2.      Dive Deep into The Last Mile

This is the #1 opportunity for the supply chain to interact with the customer, and oftentimes one of the most impactful times in the customer delight process of any purchase. The last mile offers unique opportunities for optimization, and cost savings with a focus on guaranteeing customer happiness and brand loyalty. Many traditional, and online only retailers focus on improving the last mile service with real time order updates, which include reverse logistics, and sometimes even. Consumers expect products to arrive on time and not damaged, with continuous visibility into the delivery status. Some organizations, such as Amazon have gone so far as to ensure the package is pleasant for the consumer to open, while maintaining packaging costs low with their SIOC (ship in own container) program.

Over the past few years, as ecommerce growth has increased, leading companies invested pointedly into research and development for autonomous vehicles to help last mile delivery processes. Other service providers are expanding partnerships outside of the traditional shipping industry to continue improving services and transit times to consumes. For example, FedEx is increasing its partnership with Dollar General (8,000 locations) and Walmart (500 locations); the company is also investing in additional store fronts to continue servicing their most important customer sector, ecommerce SMBs. According to FedEx CMO “the FedEx Office retail locations bring in some of our most profitable small and medium business because [of] the experience they get when they are shipping…and they want the peace of mind of proper packaging.” This illustrates an understanding FedEx of just how important success in the last mile is for all involved.
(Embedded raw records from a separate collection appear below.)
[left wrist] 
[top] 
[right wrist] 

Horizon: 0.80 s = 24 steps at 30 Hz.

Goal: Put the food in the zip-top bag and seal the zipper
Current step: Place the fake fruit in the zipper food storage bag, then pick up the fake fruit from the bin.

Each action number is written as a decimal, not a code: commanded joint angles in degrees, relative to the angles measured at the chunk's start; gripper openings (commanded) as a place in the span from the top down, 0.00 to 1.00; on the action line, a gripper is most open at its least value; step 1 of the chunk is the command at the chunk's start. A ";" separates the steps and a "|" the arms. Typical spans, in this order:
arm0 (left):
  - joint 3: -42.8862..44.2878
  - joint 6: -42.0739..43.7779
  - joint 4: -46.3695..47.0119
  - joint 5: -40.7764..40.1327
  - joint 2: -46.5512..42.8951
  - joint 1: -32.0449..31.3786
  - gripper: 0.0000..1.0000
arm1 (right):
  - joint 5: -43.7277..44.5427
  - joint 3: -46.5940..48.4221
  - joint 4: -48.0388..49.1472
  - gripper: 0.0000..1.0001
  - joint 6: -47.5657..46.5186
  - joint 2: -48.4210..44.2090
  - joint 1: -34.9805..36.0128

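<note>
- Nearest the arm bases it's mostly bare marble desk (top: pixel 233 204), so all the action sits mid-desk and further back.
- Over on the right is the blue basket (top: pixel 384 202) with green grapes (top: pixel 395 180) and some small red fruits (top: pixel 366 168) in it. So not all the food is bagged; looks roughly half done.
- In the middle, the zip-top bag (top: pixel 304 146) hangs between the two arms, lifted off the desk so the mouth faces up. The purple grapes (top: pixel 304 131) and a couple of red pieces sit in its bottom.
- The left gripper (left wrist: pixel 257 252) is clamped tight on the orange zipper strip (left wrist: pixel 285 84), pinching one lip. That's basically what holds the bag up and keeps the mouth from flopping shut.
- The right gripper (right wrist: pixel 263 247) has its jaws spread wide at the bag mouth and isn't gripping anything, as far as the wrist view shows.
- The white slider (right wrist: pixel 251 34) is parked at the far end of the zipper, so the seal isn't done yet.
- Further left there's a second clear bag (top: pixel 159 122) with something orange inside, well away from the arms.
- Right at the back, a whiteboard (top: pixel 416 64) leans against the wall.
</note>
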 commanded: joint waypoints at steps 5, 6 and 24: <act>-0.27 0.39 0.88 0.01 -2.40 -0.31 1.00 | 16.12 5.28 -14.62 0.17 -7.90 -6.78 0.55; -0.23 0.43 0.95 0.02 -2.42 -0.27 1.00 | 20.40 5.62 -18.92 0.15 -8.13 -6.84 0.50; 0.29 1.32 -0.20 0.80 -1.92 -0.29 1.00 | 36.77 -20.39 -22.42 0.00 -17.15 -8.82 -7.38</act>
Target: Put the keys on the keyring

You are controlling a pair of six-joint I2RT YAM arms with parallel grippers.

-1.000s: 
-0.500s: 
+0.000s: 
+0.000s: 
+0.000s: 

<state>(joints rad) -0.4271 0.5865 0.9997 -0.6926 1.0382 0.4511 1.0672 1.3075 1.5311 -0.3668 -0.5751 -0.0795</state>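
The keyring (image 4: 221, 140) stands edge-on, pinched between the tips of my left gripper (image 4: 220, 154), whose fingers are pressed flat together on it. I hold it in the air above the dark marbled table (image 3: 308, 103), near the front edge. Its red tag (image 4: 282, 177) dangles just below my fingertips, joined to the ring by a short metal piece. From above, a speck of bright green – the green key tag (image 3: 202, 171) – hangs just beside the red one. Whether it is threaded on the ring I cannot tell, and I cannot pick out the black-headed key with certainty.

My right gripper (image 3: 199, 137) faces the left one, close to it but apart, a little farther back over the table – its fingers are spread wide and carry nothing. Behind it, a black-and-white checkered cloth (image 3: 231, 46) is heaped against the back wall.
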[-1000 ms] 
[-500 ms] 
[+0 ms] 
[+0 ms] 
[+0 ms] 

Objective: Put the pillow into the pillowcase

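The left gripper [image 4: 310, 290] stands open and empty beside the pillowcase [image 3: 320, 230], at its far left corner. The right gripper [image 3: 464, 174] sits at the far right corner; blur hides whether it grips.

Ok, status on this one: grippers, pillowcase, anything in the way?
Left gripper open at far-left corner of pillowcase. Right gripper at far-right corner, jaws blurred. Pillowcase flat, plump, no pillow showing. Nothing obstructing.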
Last mile delivery is most impactful for the food industry, there are numerous opportunities to learn from innovations in this space. Whether prepared or online grocery, organizations providing these services to consumers must be even more vigilant of last mile services.

3.      Listen to the Voice of the Customer

Traditional supply chain solutions were designed to solve problems within the walls of the organization. Globalization forces all businesses, including SMLBs to think globally. Most realize that success with continued growth fully depends on outside factors, some out of our immediate control but some which can be influenced. Analyzing existing or historical data only teams do not get full visibility of their customer trends. This approach delivers sub-optimal supply and demand forecasting models and leads to making decisions on based fragmented information.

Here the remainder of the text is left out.